[Items listed in a dataset]

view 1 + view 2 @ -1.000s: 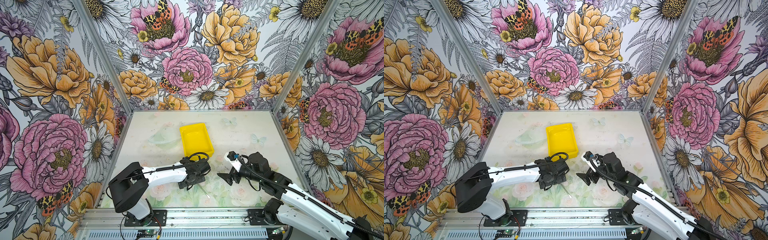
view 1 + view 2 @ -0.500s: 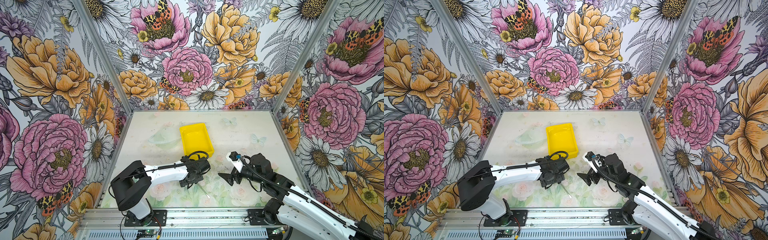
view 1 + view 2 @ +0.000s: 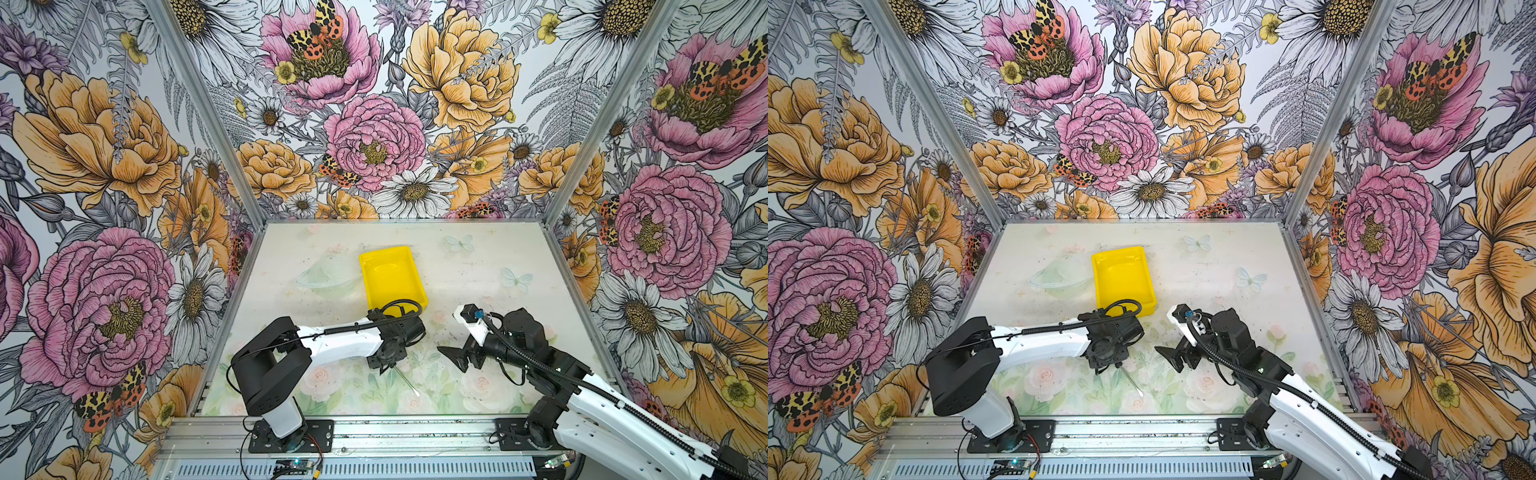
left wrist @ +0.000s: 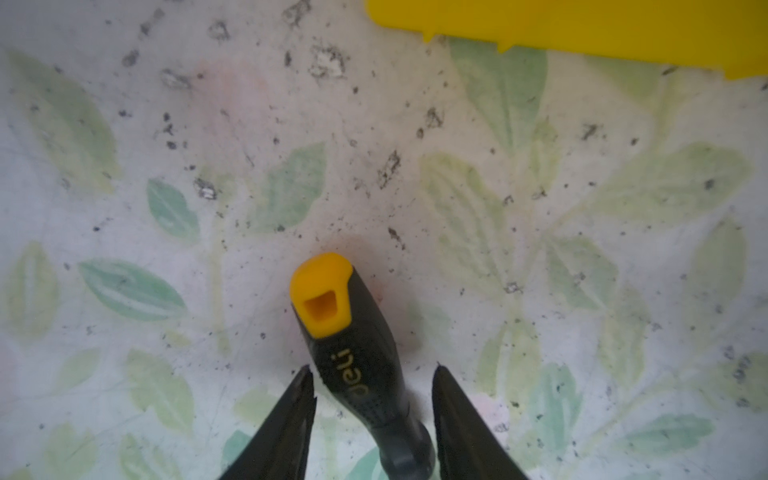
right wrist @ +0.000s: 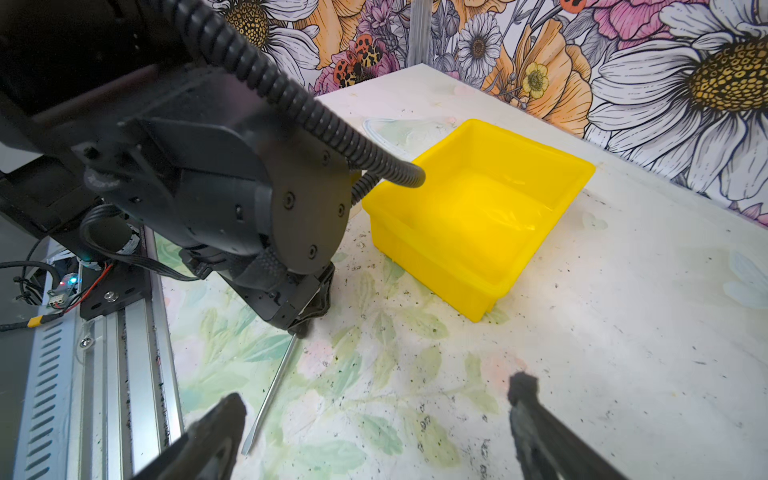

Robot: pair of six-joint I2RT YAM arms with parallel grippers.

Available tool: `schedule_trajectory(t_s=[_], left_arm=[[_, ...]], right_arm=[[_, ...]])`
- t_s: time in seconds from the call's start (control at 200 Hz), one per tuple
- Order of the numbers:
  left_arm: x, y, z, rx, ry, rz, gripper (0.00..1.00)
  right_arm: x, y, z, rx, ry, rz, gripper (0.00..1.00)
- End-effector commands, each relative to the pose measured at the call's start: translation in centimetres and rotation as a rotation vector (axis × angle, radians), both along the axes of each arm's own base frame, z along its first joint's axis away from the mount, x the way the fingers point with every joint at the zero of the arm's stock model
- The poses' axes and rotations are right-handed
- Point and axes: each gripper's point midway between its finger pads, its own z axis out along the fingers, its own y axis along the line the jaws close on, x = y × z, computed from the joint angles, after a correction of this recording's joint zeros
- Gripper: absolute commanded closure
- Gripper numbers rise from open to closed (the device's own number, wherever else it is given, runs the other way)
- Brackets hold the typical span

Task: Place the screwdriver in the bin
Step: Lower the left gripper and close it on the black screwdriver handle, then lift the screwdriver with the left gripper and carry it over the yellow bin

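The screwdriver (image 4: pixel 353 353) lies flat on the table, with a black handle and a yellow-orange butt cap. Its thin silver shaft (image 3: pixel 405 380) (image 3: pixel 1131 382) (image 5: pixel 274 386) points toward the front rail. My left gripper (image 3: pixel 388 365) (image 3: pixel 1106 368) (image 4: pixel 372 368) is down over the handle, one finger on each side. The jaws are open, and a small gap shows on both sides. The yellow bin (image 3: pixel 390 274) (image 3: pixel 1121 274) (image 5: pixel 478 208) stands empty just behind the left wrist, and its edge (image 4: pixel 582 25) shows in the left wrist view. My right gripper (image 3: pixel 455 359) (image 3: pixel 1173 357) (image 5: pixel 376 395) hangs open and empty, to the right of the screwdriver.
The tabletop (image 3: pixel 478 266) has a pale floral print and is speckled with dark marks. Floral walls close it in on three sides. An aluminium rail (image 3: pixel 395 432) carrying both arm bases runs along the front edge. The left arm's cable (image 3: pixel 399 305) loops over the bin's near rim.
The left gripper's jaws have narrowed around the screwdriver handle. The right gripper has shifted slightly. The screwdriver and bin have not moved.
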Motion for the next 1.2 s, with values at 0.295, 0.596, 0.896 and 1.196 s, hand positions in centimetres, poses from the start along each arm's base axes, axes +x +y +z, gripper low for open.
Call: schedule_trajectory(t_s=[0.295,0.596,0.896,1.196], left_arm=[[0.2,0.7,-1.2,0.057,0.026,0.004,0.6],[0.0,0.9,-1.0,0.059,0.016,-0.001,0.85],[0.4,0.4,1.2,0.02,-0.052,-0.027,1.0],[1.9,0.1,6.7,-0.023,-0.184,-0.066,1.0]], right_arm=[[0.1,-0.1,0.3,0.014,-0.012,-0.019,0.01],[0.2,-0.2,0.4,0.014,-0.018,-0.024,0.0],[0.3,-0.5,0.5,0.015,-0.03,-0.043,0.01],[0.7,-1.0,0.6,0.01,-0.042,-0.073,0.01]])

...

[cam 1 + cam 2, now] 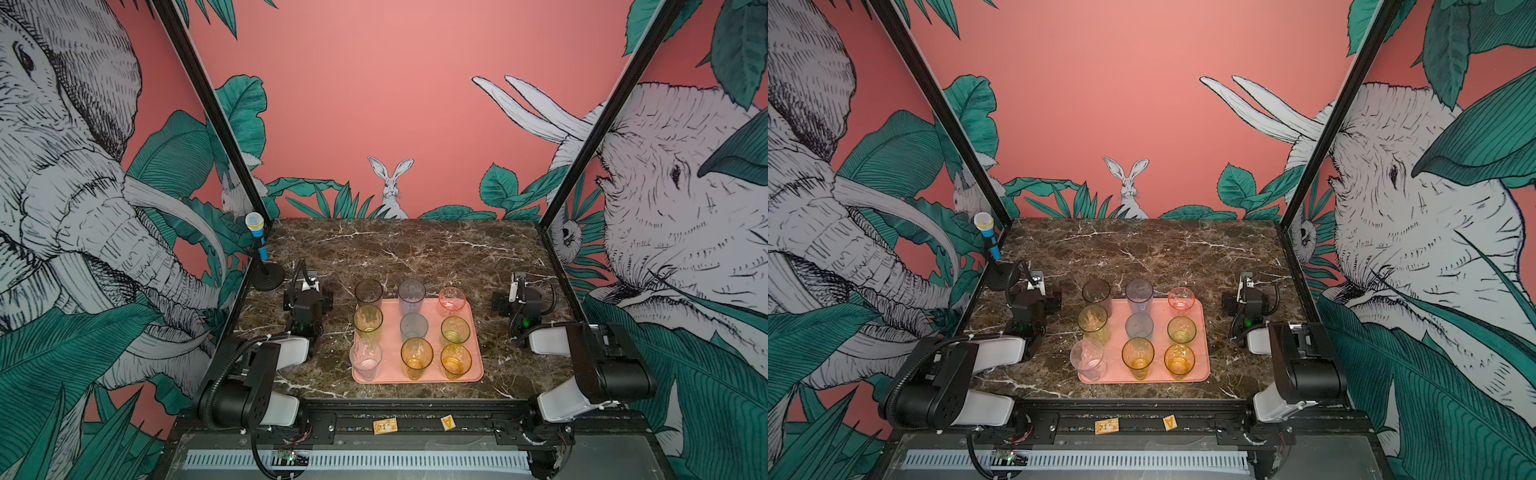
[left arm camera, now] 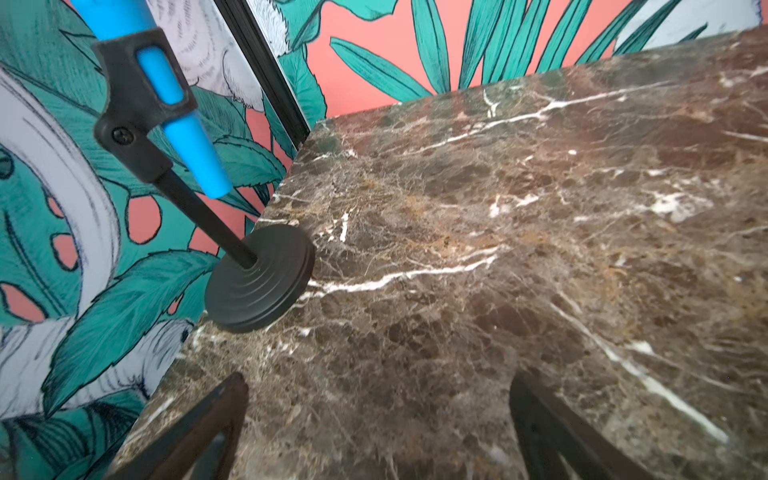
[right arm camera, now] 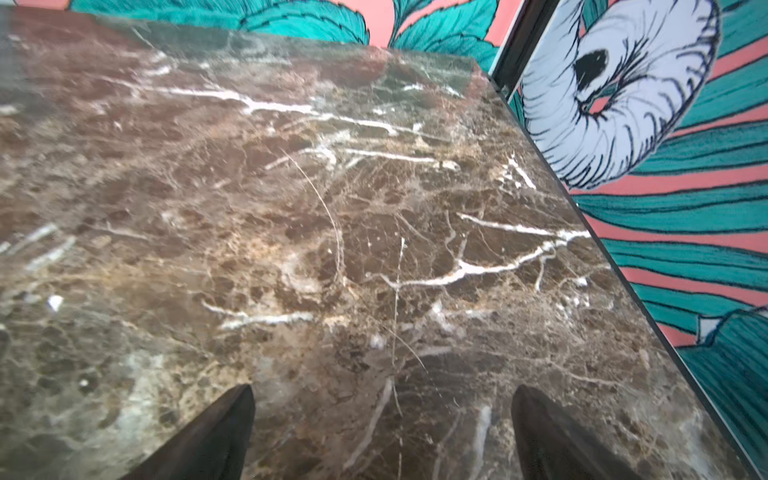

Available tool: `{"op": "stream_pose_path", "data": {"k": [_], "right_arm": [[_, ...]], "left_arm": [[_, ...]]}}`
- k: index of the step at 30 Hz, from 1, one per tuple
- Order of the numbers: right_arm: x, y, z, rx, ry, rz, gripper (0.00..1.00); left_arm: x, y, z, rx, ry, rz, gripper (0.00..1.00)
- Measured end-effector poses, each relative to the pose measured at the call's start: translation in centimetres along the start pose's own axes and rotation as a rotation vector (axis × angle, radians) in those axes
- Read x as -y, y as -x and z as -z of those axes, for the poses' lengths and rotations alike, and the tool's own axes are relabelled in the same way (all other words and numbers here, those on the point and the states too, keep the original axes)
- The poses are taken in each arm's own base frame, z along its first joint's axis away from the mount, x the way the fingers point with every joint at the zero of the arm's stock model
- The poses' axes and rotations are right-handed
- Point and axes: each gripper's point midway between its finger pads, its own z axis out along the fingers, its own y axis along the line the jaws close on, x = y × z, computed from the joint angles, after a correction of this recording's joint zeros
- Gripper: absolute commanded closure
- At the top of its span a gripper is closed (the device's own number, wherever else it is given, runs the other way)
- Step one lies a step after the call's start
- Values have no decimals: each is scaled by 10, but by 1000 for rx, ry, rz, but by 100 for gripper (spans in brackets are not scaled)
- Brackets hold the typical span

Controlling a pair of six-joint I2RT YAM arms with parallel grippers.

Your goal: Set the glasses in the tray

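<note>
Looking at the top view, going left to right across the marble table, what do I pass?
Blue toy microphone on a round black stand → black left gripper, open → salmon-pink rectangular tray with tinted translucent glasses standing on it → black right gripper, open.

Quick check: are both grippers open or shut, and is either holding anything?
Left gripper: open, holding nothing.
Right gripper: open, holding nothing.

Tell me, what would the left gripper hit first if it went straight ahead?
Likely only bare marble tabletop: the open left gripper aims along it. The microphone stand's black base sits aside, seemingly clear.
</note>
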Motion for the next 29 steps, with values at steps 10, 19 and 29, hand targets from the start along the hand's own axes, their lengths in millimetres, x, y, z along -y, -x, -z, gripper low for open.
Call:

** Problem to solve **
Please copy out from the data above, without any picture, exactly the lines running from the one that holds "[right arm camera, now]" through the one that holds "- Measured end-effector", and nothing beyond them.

** Task result **
[right arm camera, now] 

Available tool: `{"op": "stream_pose_path", "data": {"k": [_], "right_arm": [[_, ...]], "left_arm": [[_, ...]]}}`
- k: index of the step at 30 Hz, from 1, one per tuple
- Order of the numbers: right_arm: x, y, z, rx, ry, rz, gripper (0.00..1.00); left_arm: x, y, z, rx, ry, rz, gripper (0.00..1.00)
- Measured end-effector poses, each relative to the pose measured at the call's start: translation in centimetres along the start pose's own axes and rotation as a rotation vector (axis × angle, radians) in those axes

This completes the response to the exercise.